In the mid-1980s, there were cases of women dying in the matrimonial home in what came to be described as “stove bursts” in the kitchen. The polyester king, Reliance, contributed the nylon saree which clung to the body resulting in instant death. These deaths were routinely recorded by the police as “accidental”. It was the foresight and historic campaigns of the mothers of these women who died which led them to demand the reopening of the “closed” police files and call for an investigation of these deaths as murder. Satyarani Chaddha was one of the foremost among those brave mothers who refused to accept that her daughter, Kanchanbala, had died an accidental death within months of her marriage. It is ironic that the judgment of the Supreme Court in Arnesh Kumar vs State of Bihar & Ors1 (henceforth Arnesh Kumar) was delivered on the very day that Satyarani Chaddha died, 2 July 2014. Her son-in-law had just been convicted of abetting the suicide of his wife but he absconded on the very day the judgment was delivered, never having seen the inside of a jail. This fact will have to be borne in mind when discussing the subtext of the judgment in Arnesh Kumar, which is quite plainly in response to the cry “women misuse the law” which is heard from the “save-the-family” lobby. Indeed, there are observations in the judgment which are a giveaway; for instance even before commencing a discussion on legal provisions, the Court states that “(t)he institution of marriage is greatly revered in this country”.
Bold Provision
Alarmed by the daily headlines of women dying of “stove bursts”, in 1983 the then Congress government of the day introduced Section 498A into the Indian Penal Code (IPC). It was a bold and brave provision, introducing the offence of cruelty by a husband and his family against a wife as an offence. It was bold for several reasons. One, that it introduced criminal offences in intimate relationships, which thus far were considered beyond the reach of the law, and two, because cruelty was not confined to the demand for dowry alone nor confined to physical mutilation or injury but extended also to mental cruelty. Cruelty is defined as any wilful conduct which is likely to drive a woman to commit suicide, or cause grave harm or injury to or danger to her life or health, mental or physical. It includes harassment of a woman with a view to coercing her or anyone related to her from meeting an unlawful demand. It is obvious that the threshold of behaviour required to constitute cruelty is high and hence there is an inbuilt safeguard in the Section itself for invoking it.
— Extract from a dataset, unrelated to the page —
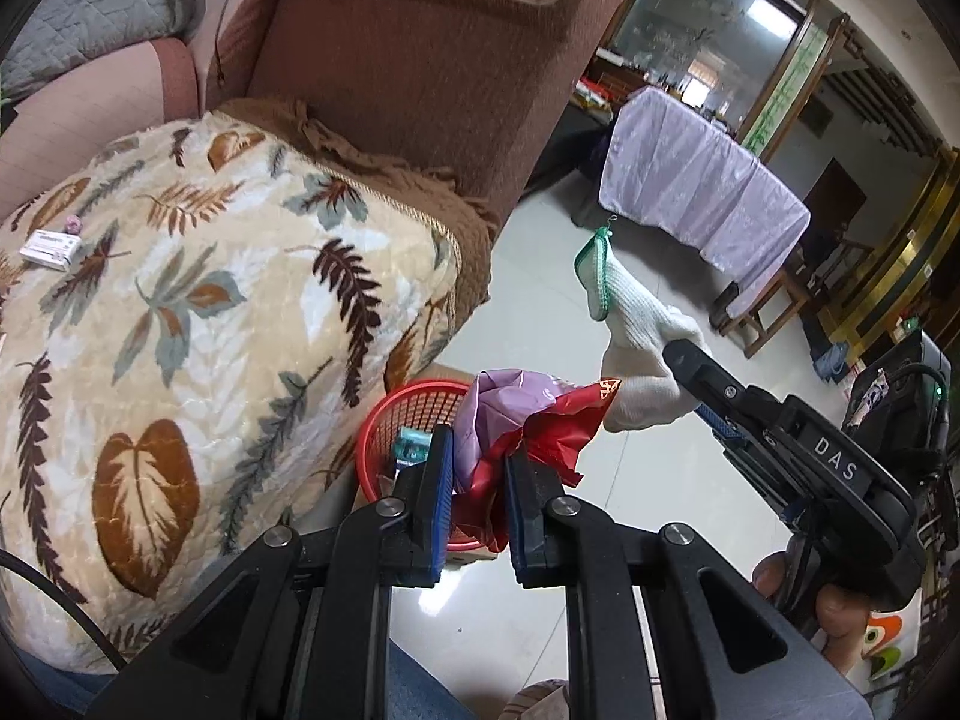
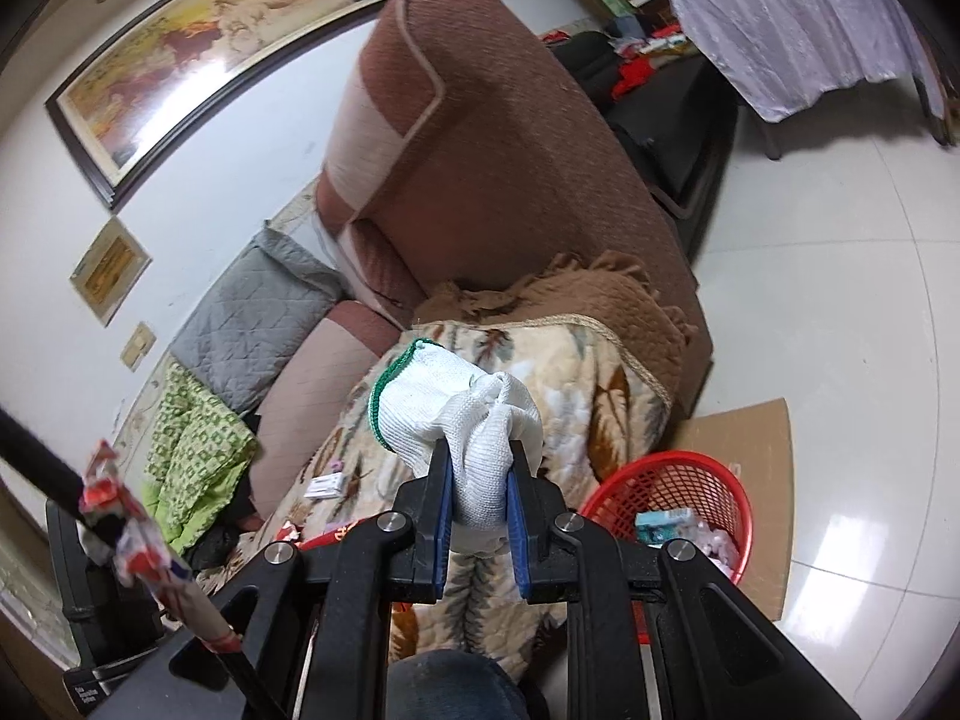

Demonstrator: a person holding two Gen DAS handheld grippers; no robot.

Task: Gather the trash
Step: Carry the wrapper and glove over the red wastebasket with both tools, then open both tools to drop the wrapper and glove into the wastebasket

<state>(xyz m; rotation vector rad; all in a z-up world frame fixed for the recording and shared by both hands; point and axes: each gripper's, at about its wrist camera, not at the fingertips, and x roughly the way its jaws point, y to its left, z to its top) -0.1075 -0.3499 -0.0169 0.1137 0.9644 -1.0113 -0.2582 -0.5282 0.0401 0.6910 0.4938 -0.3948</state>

The offence is not confined to the giving and taking of dowry, but extends to all conduct which causes mental or physical injury of a high order to the woman by a husband or her family members. The word “harassment” itself refers to a continuous coercive conduct, which causes mental anguish to the woman. However, although it made several innovations, it made the threshold of cruelty required to invoke the law too high. While the conduct which qualifies as cruelty is of a grave nature, to place it so high as to expect police intervention only when there is an actual attempt at suicide by the woman would be to defeat the purpose of the law. Hence, the Section is and must be invoked when women are oppressed in the matrimonial home behind closed doors, to the extent that they find it impossible to live a life of dignity. Denial of food, locking up and preventing communication with the outside world, and repeated threats to drive her out of the matrimonial home, will all qualify as mental cruelty, especially so in the case of women who are stay-at-home housewives with no independent income of their own. Another very common reason for harassment is to call a woman a baanjh(infertile) or blame her for not producing a male child, a reflection of the pronounced son-preference in our society. Apart from these circumstances, the proverbial demand for dowry is ever present in Hindu marriages, and has now spread to other communities as well.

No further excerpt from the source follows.